§ WHAT THE EXERCISE ASKS: Word for word, copy the line that contains "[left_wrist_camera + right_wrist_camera" and each line after it in the data below. Pictures stay out of the copy.

§ RECORDED INFORMATION:

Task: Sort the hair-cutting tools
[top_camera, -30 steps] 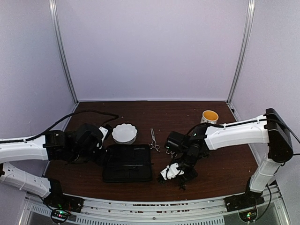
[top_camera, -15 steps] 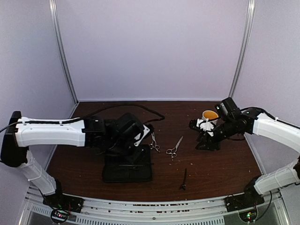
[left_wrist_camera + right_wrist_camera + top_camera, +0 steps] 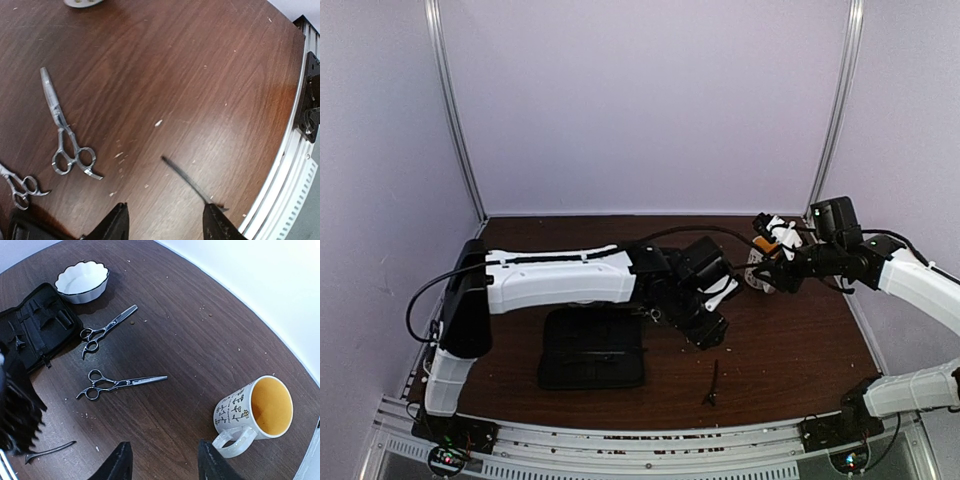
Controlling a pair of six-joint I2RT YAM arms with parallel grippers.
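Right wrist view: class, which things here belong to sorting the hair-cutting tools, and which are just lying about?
Job: upper scissors, lower scissors, clip.
Lying about: mug, bowl, case; the last two might be sorting spots.

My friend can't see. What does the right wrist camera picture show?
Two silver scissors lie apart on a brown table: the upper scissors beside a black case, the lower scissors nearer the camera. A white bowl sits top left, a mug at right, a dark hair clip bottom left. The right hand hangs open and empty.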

§ EXERCISE OUTPUT:
[left_wrist_camera + right_wrist_camera + top_camera, +0 steps] 
Controlling a pair of six-joint I2RT YAM arms with parallel grippers.
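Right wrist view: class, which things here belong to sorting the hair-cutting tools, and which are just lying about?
Job: upper scissors, lower scissors, clip.
Lying about: mug, bowl, case; the last two might be sorting spots.

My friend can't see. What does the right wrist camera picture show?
Two silver scissors lie apart on a brown table: the upper scissors beside a black case, the lower scissors nearer the camera. A white bowl sits top left, a mug at right, a dark hair clip bottom left. The right hand hangs open and empty.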

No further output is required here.